◆ Work order:
The answer should be every line below, repeated exactly, with the images left out.

◆ Raw data:
____________

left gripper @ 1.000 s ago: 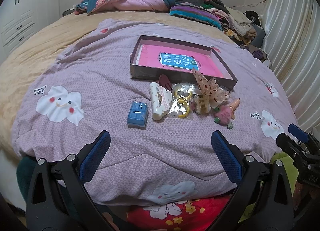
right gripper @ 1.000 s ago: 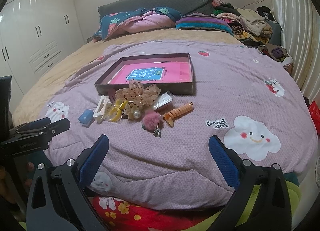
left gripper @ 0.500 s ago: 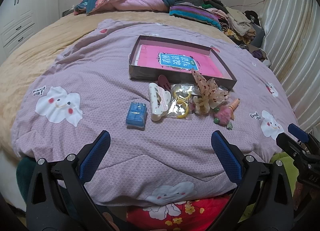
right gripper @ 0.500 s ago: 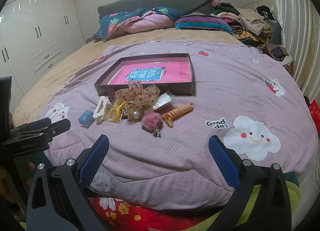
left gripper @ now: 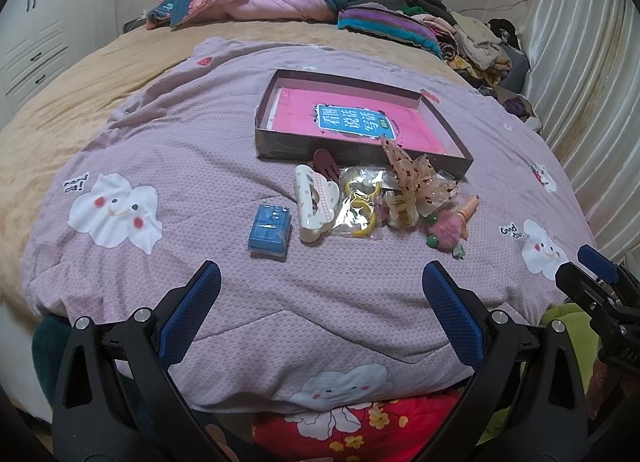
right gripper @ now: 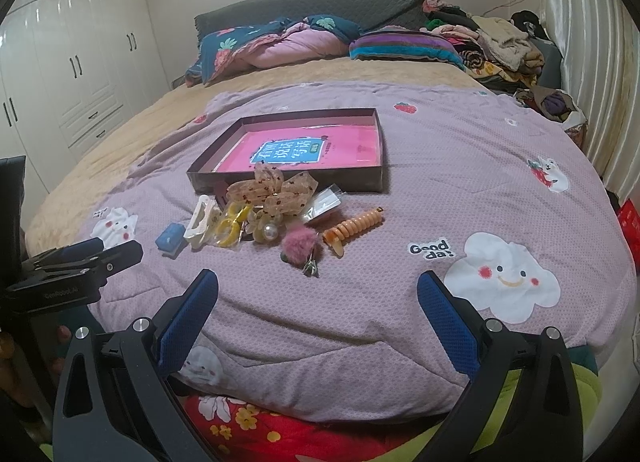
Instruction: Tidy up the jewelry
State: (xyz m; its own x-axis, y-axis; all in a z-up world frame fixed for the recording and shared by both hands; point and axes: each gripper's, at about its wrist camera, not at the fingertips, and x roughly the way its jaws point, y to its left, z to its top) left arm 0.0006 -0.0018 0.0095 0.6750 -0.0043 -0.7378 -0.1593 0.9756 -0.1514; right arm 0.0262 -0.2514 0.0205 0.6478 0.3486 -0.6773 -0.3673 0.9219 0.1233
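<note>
Left tool (left gripper: 320, 282): jaws spread wide, holding nothing, above the near edge of the lilac cloud-print quilt (left gripper: 180, 166). Right tool (right gripper: 318, 288): likewise wide open and empty. The jewelry pile lies on the quilt against the near wall of the shallow dark cardboard tray (left gripper: 456, 140): blue rectangular box (left gripper: 269, 227), cream claw clip (left gripper: 314, 202), bagged yellow rings (left gripper: 360, 202), possibly earrings, sheer dotted bow (left gripper: 420, 178), pink pompom (right gripper: 298, 246), orange spiral clip (right gripper: 354, 228).

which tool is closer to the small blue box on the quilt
Left. The left tool sits just short of the small blue rectangular box, both open; the right tool is further right, facing the pompom.
</note>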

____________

◆ Answer section:
left gripper @ 1.000 s ago: 
right gripper @ 1.000 s ago: 
left gripper @ 0.500 s ago: 
right gripper @ 0.500 s ago: 
left gripper @ now: 
right gripper @ now: 
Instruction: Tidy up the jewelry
State: (xyz m; its own x-axis, y-axis; all in a z-up world frame fixed for the recording and shared by both hands; point and axes: each gripper's, at about its wrist camera, not at the fingertips, and x roughly the way its jaws point, y to its left, z to its top) left arm 0.0006 -0.0018 0.0095 0.6750 -0.0043 -0.7378 -0.1593 0.9756 -0.1514; right arm 0.0262 -0.2514 0.0205 0.6478 0.3486 -0.6773 -0.3673 0.9219 0.1233
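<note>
Left tool (left gripper: 320, 282): jaws spread wide, holding nothing, above the near edge of the lilac cloud-print quilt (left gripper: 180, 166). Right tool (right gripper: 318, 288): likewise wide open and empty. The jewelry pile lies on the quilt against the near wall of the shallow dark cardboard tray (left gripper: 456, 140): blue rectangular box (left gripper: 269, 227), cream claw clip (left gripper: 314, 202), bagged yellow rings (left gripper: 360, 202), possibly earrings, sheer dotted bow (left gripper: 420, 178), pink pompom (right gripper: 298, 246), orange spiral clip (right gripper: 354, 228).

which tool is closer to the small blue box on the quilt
Left. The left tool sits just short of the small blue rectangular box, both open; the right tool is further right, facing the pompom.
</note>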

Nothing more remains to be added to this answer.